• **TASK TO COMPLETE**:
Apart from the pictures, every line below needs to be reproduced verbatim.
BEGIN INFORMATION SUPPLIED
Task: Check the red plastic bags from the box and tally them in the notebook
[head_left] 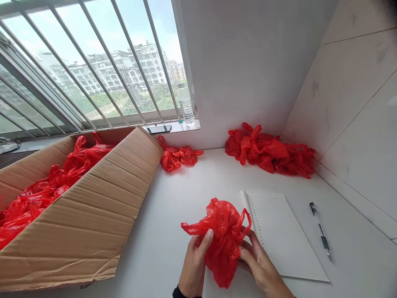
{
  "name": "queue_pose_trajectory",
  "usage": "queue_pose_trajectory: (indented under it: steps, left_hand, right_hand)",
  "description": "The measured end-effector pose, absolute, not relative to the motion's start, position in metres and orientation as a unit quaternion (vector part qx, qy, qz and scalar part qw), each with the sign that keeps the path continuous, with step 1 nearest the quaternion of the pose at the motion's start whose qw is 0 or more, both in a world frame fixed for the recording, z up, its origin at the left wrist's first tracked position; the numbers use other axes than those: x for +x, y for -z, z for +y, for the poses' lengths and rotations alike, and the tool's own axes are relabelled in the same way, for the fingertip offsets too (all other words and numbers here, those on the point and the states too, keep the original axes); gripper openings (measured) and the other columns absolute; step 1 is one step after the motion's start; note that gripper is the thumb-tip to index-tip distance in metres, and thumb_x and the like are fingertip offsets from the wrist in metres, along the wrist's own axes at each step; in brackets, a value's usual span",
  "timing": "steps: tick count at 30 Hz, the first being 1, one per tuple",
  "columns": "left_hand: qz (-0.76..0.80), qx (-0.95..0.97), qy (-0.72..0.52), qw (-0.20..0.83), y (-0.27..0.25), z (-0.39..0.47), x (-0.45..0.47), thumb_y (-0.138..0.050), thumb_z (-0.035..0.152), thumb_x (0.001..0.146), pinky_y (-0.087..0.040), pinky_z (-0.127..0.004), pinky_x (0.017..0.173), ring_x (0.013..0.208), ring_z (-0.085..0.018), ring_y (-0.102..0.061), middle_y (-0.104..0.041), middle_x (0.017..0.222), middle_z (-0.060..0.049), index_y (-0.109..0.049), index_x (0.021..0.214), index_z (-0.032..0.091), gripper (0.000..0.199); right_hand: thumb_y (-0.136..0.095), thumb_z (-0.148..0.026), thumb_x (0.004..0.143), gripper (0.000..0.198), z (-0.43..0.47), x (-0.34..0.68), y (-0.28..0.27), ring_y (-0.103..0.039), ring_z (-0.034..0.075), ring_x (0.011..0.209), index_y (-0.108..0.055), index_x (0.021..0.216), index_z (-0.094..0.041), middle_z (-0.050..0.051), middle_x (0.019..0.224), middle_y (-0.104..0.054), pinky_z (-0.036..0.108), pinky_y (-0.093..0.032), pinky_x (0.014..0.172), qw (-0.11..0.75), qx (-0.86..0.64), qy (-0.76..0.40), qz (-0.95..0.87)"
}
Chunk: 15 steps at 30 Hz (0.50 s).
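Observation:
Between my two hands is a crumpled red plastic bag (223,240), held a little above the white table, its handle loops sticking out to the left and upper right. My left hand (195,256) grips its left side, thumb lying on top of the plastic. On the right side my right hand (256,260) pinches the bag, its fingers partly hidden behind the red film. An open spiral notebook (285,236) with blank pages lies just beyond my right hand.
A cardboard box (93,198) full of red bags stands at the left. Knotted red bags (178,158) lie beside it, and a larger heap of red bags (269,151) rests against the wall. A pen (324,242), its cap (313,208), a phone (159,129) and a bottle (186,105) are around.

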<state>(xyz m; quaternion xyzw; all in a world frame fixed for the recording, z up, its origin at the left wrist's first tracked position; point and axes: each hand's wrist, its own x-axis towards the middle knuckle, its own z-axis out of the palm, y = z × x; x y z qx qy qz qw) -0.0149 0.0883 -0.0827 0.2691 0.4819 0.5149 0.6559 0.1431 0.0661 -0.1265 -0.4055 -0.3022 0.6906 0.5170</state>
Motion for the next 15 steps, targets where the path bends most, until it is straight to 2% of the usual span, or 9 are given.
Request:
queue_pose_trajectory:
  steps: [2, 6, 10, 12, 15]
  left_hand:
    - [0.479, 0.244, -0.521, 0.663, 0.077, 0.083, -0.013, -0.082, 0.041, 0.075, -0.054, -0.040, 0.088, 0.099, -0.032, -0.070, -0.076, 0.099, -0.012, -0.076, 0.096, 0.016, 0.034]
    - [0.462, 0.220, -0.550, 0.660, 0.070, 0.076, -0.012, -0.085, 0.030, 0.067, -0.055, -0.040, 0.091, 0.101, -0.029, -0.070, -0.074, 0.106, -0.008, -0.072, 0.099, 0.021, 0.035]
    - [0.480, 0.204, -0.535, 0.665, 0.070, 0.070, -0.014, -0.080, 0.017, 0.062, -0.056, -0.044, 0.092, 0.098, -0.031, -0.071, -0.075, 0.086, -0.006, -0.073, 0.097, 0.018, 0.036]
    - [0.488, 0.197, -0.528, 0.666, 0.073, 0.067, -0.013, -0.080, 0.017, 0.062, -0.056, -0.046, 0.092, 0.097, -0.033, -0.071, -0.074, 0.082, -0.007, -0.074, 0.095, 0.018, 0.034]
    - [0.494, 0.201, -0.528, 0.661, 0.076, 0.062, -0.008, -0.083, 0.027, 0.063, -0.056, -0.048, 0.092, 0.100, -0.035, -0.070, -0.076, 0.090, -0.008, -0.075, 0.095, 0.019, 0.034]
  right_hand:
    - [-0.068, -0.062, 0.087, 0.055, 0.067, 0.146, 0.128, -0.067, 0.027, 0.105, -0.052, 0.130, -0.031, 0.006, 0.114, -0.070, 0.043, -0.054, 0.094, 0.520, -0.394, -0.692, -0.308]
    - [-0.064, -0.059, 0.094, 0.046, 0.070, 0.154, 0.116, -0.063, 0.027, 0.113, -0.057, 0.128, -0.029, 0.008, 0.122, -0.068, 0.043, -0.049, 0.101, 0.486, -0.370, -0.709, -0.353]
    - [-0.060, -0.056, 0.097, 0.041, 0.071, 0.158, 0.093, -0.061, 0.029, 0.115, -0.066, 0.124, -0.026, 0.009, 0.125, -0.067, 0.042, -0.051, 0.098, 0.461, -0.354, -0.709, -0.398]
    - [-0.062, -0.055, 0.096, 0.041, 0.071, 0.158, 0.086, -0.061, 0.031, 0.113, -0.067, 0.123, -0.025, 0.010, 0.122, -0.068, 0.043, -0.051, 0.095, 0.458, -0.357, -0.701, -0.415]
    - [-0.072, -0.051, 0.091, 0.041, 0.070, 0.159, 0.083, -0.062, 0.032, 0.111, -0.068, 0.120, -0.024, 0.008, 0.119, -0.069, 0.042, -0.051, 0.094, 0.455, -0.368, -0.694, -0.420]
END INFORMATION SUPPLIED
• **SOLUTION FOR THIS PROBLEM**:
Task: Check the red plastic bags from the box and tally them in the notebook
[head_left] 
{
  "name": "queue_pose_trajectory",
  "usage": "queue_pose_trajectory: (indented under it: steps, left_hand, right_hand)",
  "description": "The measured end-effector pose, absolute, not relative to the motion's start, position in metres and orientation as a unit quaternion (vector part qx, qy, qz and scalar part qw), each with the sign that keeps the path continuous, with step 1 nearest the quaternion of the pose at the motion's start whose qw is 0 or more, both in a world frame fixed for the recording, z up, its origin at the left wrist's first tracked position; the numbers use other axes than those: x for +x, y for -z, z for +y, for the poses' lengths and rotations alike, and the tool's own axes are relabelled in the same way, for the fingertip offsets too (all other words and numbers here, those on the point and the states too, keep the original axes); gripper openings (measured) and the other columns absolute; step 1 is one step after the motion's start; note that gripper is the thumb-tip to index-tip distance in metres, and thumb_x and the like are fingertip offsets from the wrist in metres, along the wrist's own axes at each step; in brackets, a value's usual span",
  "timing": "steps: tick count at 30 Hz, the first being 1, one per tuple",
  "columns": "left_hand: qz (-0.76..0.80), qx (-0.95..0.97), qy (-0.72..0.52), qw (-0.20..0.83), y (-0.27..0.25), z (-0.39..0.47), x (-0.45..0.47), thumb_y (-0.138..0.050), thumb_z (-0.035..0.152), thumb_x (0.001..0.146), pinky_y (-0.087..0.040), pinky_z (-0.127..0.004), pinky_x (0.017..0.173), ring_x (0.013..0.208), ring_z (-0.085..0.018), ring_y (-0.102..0.061), middle_y (-0.104..0.041), middle_x (0.017..0.222), middle_z (-0.060..0.049), index_y (-0.109..0.049), index_x (0.021..0.214), index_z (-0.032..0.091), gripper (0.000..0.199); right_hand: thumb_y (-0.136..0.095), thumb_z (-0.148..0.026), thumb_x (0.004..0.143), gripper (0.000..0.198), z (-0.43..0.47), x (-0.34..0.68), y (-0.28..0.27), ring_y (-0.103..0.039), ring_z (-0.034..0.075), ring_x (0.011..0.209), index_y (-0.108..0.055), index_x (0.021..0.216), index_z (-0.094..0.041), middle_z (-0.050..0.051), middle_x (0.019..0.224), middle_y (-0.104..0.054), pinky_z (-0.036..0.108), pinky_y (-0.093..0.032), pinky_x (0.014..0.172), qw (-0.11..0.75), qx (-0.86..0.64), qy (-0.76..0.40), qz (-0.95..0.87)"
}
Chunk: 15 steps at 30 Hz (0.50 s).
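Observation:
Between my two hands is a crumpled red plastic bag (223,240), held a little above the white table, its handle loops sticking out to the left and upper right. My left hand (195,256) grips its left side, thumb lying on top of the plastic. On the right side my right hand (256,260) pinches the bag, its fingers partly hidden behind the red film. An open spiral notebook (285,236) with blank pages lies just beyond my right hand.
A cardboard box (93,198) full of red bags stands at the left. Knotted red bags (178,158) lie beside it, and a larger heap of red bags (269,151) rests against the wall. A pen (324,242), its cap (313,208), a phone (159,129) and a bottle (186,105) are around.
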
<state>(xyz m; quaternion xyzw; all in a world frame fixed for the recording, z up, its origin at the left wrist's first tracked position; point and axes: each hand's wrist, its own x-axis towards the middle knuckle, its own z-axis out of the palm, y = z × x; x y z qx qy qz qw) -0.0149 0.0883 -0.0827 0.2691 0.4819 0.5149 0.6559 0.1431 0.0661 -0.1265 -0.4055 -0.3022 0.6906 0.5170</state>
Motion for the next 15 steps, targets where the path bends most, until it is straight to 2% of the usual span, or 9 are given.
Request:
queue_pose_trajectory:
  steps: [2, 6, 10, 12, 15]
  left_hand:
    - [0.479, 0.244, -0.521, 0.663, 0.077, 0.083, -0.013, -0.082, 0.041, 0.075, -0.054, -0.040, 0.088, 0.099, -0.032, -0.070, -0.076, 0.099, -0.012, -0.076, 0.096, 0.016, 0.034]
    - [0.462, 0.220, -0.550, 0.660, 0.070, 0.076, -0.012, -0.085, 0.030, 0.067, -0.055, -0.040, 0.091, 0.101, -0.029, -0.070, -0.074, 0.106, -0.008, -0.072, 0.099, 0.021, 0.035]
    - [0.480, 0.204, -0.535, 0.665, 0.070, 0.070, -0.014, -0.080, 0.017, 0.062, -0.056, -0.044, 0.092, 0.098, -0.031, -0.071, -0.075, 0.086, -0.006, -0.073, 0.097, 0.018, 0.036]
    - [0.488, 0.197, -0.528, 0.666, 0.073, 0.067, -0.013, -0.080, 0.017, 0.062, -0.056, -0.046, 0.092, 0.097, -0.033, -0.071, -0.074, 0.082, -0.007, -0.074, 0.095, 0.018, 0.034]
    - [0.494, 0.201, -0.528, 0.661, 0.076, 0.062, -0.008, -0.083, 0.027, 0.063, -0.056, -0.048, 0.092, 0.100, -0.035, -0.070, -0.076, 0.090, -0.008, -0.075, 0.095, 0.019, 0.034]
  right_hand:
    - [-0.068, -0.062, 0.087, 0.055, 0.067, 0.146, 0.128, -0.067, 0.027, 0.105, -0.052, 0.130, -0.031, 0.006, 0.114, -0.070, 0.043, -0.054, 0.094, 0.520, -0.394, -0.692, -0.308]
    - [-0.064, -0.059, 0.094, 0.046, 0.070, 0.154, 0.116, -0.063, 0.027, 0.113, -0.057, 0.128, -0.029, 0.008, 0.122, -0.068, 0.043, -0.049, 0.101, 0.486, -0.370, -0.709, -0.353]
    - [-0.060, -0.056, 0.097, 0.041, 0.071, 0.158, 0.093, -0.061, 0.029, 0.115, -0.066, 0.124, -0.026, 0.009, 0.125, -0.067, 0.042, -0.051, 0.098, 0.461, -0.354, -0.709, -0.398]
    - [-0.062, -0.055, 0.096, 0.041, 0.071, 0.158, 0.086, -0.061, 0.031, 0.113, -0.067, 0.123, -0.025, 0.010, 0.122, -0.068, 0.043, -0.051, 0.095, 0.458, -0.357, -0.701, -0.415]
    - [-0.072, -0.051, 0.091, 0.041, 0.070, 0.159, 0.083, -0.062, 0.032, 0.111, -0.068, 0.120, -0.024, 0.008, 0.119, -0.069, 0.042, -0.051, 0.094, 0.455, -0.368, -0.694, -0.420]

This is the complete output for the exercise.